## What the exercise asks
Using the listing below, please print exactly the lines from the one with "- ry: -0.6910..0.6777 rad" through the one with "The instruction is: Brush". Leave out every picture.

[Data shown Boundary: Start]

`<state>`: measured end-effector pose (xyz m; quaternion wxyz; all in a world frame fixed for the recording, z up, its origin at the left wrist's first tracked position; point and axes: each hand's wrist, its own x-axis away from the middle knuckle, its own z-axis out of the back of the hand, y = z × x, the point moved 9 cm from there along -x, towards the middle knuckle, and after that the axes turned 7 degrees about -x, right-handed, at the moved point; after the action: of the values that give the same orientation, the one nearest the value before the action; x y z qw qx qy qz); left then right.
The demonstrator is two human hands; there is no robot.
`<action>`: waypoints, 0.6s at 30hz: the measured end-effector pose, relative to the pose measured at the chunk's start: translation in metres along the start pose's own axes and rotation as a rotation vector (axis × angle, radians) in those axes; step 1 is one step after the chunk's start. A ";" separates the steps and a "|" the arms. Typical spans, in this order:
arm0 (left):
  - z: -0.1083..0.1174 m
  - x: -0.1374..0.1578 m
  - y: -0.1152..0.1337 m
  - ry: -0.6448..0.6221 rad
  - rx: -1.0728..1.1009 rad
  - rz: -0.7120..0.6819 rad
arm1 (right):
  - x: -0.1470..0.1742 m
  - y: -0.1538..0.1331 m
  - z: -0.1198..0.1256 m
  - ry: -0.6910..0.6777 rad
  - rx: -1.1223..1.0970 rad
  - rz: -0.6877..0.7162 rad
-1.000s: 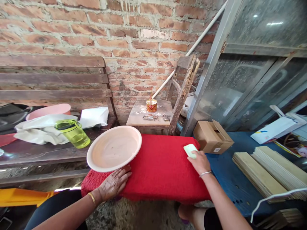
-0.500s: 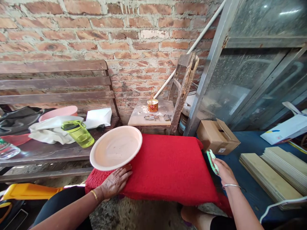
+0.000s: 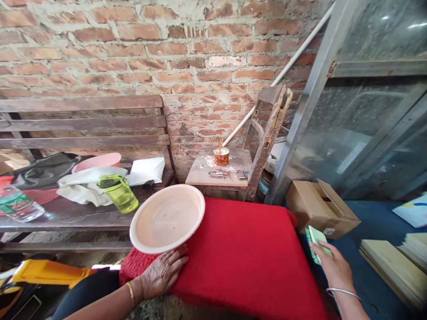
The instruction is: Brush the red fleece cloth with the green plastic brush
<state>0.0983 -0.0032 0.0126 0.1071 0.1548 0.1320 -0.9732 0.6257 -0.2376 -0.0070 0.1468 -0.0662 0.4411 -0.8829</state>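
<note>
Brush (image 3: 318, 235) moved right, off red cloth (image 3: 247, 253), pinched in right fingers (image 3: 335, 253). Left fingers (image 3: 176, 260) flat on cloth, close together, basin (image 3: 167, 218) just beyond. Likely between strokes; next one needs bristles (image 3: 307, 234) down.

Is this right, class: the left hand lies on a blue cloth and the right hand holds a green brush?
The cloth is red, not blue, in the head view. The left hand lies on it; the right hand holds a green brush.

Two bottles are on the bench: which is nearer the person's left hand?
The yellow-green bottle, beside the pale basin. The clear bottle with the green label is farther from the left hand, toward the picture's left edge.
</note>
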 end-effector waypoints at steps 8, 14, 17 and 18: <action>0.003 0.002 0.001 0.041 -0.064 -0.023 | 0.109 -0.191 -0.171 -0.394 0.112 0.469; -0.003 0.004 -0.001 0.042 0.001 -0.013 | 0.173 -0.254 -0.269 -0.572 0.221 0.620; -0.007 0.005 -0.002 0.003 0.032 0.004 | 0.167 -0.250 -0.281 -0.619 0.273 0.628; -0.008 0.006 -0.001 -0.001 0.038 0.006 | 0.156 -0.245 -0.278 -0.615 0.292 0.612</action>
<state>0.0946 -0.0006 0.0036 0.1070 0.1566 0.1128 -0.9753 0.3597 0.0629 0.0195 0.5330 -0.1705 0.2473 -0.7910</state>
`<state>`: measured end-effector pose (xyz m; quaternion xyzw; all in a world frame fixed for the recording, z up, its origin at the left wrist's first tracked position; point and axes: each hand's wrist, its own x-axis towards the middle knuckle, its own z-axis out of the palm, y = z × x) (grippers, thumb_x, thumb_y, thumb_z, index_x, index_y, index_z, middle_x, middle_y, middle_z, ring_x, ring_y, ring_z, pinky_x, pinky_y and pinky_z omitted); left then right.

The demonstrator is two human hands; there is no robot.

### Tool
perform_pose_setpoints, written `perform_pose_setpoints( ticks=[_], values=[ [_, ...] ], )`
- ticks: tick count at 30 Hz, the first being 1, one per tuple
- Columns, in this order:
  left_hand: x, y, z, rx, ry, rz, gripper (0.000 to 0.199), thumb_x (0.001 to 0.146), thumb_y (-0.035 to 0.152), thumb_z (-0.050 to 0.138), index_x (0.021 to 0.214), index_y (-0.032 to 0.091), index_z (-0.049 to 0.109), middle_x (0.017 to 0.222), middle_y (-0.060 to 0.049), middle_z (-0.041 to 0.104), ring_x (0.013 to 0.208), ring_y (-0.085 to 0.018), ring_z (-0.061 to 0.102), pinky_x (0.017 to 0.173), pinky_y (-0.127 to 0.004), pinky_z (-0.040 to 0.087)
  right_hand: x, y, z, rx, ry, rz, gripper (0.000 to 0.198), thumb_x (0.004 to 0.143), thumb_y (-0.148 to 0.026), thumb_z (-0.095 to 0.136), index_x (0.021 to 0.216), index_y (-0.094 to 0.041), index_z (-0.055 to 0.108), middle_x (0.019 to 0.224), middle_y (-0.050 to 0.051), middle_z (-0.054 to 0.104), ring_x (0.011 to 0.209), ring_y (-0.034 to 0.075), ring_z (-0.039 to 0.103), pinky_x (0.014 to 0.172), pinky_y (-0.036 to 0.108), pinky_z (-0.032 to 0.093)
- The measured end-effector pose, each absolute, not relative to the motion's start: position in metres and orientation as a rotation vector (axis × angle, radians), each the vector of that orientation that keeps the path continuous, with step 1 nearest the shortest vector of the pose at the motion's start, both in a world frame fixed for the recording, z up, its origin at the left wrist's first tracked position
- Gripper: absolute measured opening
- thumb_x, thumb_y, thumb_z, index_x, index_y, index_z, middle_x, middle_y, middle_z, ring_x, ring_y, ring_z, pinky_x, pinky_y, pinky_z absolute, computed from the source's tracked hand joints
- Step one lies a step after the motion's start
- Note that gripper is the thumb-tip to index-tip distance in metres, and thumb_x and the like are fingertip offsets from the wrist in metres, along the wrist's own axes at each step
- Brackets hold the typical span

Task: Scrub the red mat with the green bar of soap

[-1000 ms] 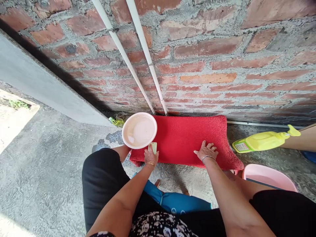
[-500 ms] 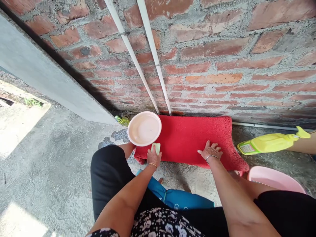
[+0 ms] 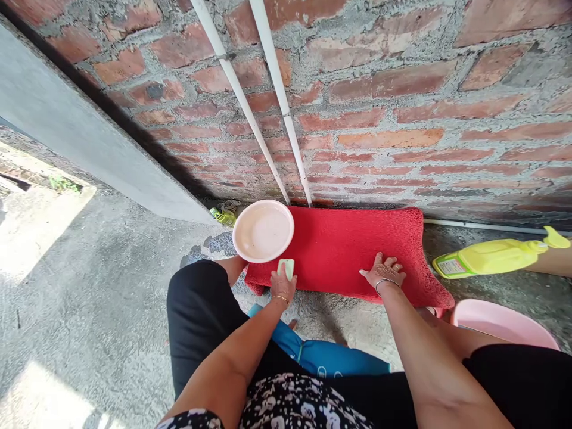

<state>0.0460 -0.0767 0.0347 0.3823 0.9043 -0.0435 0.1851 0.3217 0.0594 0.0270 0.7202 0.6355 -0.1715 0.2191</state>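
A red, fuzzy-edged mat (image 3: 335, 238) lies spread over a low support against the brick wall. My left hand (image 3: 282, 286) is closed on a pale green rounded block, like a bar of soap (image 3: 286, 268), at the mat's near left edge. Just beyond that hand, a pale pink basin (image 3: 263, 231) sits on the mat's left end, apparently with water in it. My right hand (image 3: 384, 274) rests on the right part of the mat, fingers spread and holding nothing.
A yellow pump bottle (image 3: 491, 257) stands to the right, above a pink tub (image 3: 504, 325). A small green bottle (image 3: 222, 215) is behind the basin. White pipes (image 3: 277, 77) run down the brick wall (image 3: 379, 83). Blue fabric (image 3: 330, 357) hangs between my legs.
The whole view has shifted very slightly. Both hands keep nearly the same places on the mat, with the left still gripping the bar of soap.
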Motion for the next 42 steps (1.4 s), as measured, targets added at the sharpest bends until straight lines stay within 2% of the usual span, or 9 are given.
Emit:
perform_pose_setpoints(
  ticks=[4,7,13,20,23,27,30,37,42],
  values=[
    [0.027,-0.071,0.036,0.837,2.679,-0.127,0.068,0.090,0.052,0.045,0.150,0.024,0.032,0.119,-0.016,0.050,0.104,-0.029,0.057,0.081,-0.038,0.048,0.321,0.060,0.028,1.994,1.746,-0.482,0.096,0.082,-0.070,0.045,0.154,-0.014,0.017,0.153,0.030,0.018,0.137,0.046,0.027,0.098,0.063,0.029],
    [0.046,-0.073,0.028,1.162,2.552,-0.186,0.071,0.088,0.050,0.051,0.151,0.024,0.033,0.122,-0.015,0.050,0.107,-0.028,0.053,0.085,-0.037,0.047,0.321,0.060,0.029,1.994,1.744,-0.474,0.092,0.084,-0.066,0.047,0.154,-0.014,0.018,0.153,0.030,0.018,0.137,0.045,0.028,0.099,0.060,0.030],
    [0.078,-0.081,0.019,1.673,2.162,-0.175,0.071,0.083,0.052,0.058,0.148,0.036,0.036,0.124,-0.009,0.051,0.111,-0.026,0.049,0.092,-0.037,0.045,0.320,0.059,0.032,1.992,1.743,-0.451,0.087,0.086,-0.062,0.047,0.154,-0.014,0.020,0.153,0.028,0.020,0.136,0.045,0.029,0.099,0.056,0.032],
    [0.033,-0.073,0.030,0.877,2.696,-0.125,0.070,0.090,0.050,0.046,0.151,0.021,0.031,0.119,-0.016,0.051,0.102,-0.028,0.056,0.082,-0.038,0.048,0.321,0.060,0.030,1.995,1.744,-0.482,0.093,0.084,-0.067,0.046,0.155,-0.015,0.015,0.153,0.029,0.018,0.137,0.045,0.027,0.099,0.061,0.029],
    [0.053,-0.077,0.024,1.163,2.570,-0.192,0.073,0.088,0.048,0.050,0.152,0.020,0.029,0.123,-0.017,0.049,0.107,-0.029,0.052,0.084,-0.038,0.048,0.321,0.060,0.028,1.990,1.749,-0.458,0.090,0.085,-0.065,0.047,0.154,-0.014,0.019,0.153,0.029,0.019,0.136,0.045,0.028,0.099,0.058,0.031],
    [0.100,-0.084,0.012,1.652,2.198,-0.251,0.076,0.084,0.046,0.059,0.152,0.030,0.031,0.124,-0.013,0.050,0.111,-0.029,0.048,0.087,-0.040,0.046,0.322,0.060,0.028,1.992,1.757,-0.451,0.090,0.085,-0.064,0.049,0.153,-0.014,0.020,0.153,0.029,0.020,0.136,0.044,0.029,0.099,0.056,0.031],
    [0.107,-0.083,0.011,1.657,2.179,-0.188,0.073,0.084,0.047,0.059,0.150,0.030,0.034,0.123,-0.013,0.051,0.109,-0.028,0.049,0.088,-0.040,0.046,0.322,0.060,0.029,1.996,1.762,-0.458,0.094,0.083,-0.068,0.050,0.153,-0.014,0.020,0.152,0.030,0.020,0.136,0.045,0.029,0.099,0.059,0.030],
    [0.054,-0.064,0.020,1.185,2.607,-0.103,0.070,0.090,0.047,0.049,0.152,0.020,0.031,0.116,-0.015,0.051,0.102,-0.026,0.053,0.088,-0.038,0.045,0.322,0.059,0.030,1.989,1.750,-0.470,0.089,0.085,-0.064,0.047,0.154,-0.014,0.019,0.153,0.028,0.019,0.137,0.044,0.027,0.100,0.058,0.030],
    [0.087,-0.071,0.013,1.584,2.393,-0.254,0.072,0.086,0.049,0.054,0.151,0.025,0.033,0.119,-0.014,0.051,0.105,-0.027,0.051,0.083,-0.037,0.047,0.322,0.061,0.029,1.983,1.738,-0.492,0.094,0.084,-0.066,0.046,0.155,-0.014,0.014,0.154,0.028,0.016,0.138,0.045,0.025,0.101,0.061,0.028]
  ],
)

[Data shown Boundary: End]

## Response area
  - ry: -0.6910..0.6777 rad
  - rx: -1.1223..1.0970 rad
  - rz: -0.6877..0.7162 rad
-1.000s: 
-0.500s: 
+0.000s: 
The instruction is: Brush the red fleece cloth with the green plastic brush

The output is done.